5 August 2015 By Olaf Storbeck

The best chapter of Pearson’s breakup is yet to be written. Selling a 47 percent stake in book publisher Penguin Random House to co-owner Bertelsmann might generate twice as much as the Financial Times, which the UK group parcelled off to Japan’s Nikkei for 844 million pounds (1.2 billion euros) last month. Chief Executive John Fallon can unshackle himself from the publisher of “Fifty Shades of Grey” as early as October, when a lockup ends. Yet it makes sense to wait.

Pearson and Bertelsmann pooled their English-language book businesses in an all-share deal in mid-2013. The Germans have a 53 percent stake and managerial control. For Pearson, now focusing entirely on education, the stake is a financial investment, recorded in its accounts at a value of 1.1 billion pounds (1.6 billion euros).

Comparable valuations suggest it is worth more. Rival Bloomsbury Publishing trades at 7.6 times last year’s EBITDA, Thomson Reuters data shows. Penguin Random House has better pricing power and a wider stable of authors, raising its chances of generating bestsellers. Applying a multiple of 10 to the venture’s 2014 EBITDA of around 420 million euros, Pearson’s stake in the virtually debt-free division could be worth 2 billion euros.

One reason to wait is that the joint venture isn’t yet fully grown. The publisher should be able to squeeze costs by, say, 4 percent of revenue as a result of the original 2013 merger, and those benefits aren’t yet reflected in its accounts. Take that roughly 130 million euros of savings, tax and capitalise it, and Pearson’s share of the synergies could be worth up to 500 million euros. That’s not including the revenue benefits from negotiating from a better position with retailers like Amazon.

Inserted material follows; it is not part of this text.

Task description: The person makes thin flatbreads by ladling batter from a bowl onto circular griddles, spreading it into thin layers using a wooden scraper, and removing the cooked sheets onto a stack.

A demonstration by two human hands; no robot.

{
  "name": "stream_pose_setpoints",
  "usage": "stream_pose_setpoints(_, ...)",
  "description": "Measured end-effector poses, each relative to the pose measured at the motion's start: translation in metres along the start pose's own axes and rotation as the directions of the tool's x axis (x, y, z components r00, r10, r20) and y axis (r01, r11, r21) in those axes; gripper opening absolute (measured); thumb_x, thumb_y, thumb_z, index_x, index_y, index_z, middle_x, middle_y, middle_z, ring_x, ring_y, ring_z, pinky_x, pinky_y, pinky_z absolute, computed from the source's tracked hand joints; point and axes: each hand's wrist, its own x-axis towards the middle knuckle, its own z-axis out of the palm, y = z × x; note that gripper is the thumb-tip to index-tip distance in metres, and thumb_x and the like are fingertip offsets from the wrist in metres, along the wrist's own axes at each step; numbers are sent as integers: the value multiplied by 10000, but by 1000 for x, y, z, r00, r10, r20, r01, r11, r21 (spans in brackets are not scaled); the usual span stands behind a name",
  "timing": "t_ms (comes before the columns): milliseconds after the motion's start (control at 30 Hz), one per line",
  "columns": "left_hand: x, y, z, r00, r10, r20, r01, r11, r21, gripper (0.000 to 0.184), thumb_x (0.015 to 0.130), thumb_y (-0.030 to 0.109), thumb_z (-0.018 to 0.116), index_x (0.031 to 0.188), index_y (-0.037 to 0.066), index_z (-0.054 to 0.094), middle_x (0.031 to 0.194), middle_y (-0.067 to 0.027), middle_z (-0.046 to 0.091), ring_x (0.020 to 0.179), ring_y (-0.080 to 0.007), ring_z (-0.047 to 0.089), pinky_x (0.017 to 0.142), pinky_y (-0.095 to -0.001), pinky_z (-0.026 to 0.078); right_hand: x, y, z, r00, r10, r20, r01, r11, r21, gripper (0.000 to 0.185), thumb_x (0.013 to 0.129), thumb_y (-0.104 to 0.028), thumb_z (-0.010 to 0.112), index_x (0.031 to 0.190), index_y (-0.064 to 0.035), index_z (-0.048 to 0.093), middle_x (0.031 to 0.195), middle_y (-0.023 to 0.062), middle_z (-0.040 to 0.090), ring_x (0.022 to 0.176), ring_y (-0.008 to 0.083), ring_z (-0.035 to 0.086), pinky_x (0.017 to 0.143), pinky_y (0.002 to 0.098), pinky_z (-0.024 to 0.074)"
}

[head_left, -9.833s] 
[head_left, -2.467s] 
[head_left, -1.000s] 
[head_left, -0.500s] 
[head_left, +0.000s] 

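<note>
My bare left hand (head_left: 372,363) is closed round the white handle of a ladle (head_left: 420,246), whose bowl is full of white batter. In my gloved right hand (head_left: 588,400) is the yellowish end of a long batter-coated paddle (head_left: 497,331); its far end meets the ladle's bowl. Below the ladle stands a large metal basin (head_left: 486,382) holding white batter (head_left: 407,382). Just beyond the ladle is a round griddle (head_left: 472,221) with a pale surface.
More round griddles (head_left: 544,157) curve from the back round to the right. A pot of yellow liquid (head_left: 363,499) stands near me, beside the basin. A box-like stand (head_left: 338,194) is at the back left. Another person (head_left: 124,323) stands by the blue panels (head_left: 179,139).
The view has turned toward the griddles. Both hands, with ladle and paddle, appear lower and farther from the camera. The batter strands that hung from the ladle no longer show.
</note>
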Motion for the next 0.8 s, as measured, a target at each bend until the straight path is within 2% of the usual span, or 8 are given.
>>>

This lifts the price tag of Pearson’s stake to about 2.5 billion euros ($2.7 billion). Family owned Bertelsmann could easily afford this – its net debt of 1.7 billion euros is less than one year’s worth of the group’s EBITDA. But there’s no need to move now. Selling the FT gives Pearson cash to play with while the book joint venture gets up to speed, and maybe expands through acquisitions, as in last year’s purchase of Spanish publisher Santillana Ediciones Generales. Compelling stories shouldn’t be rushed.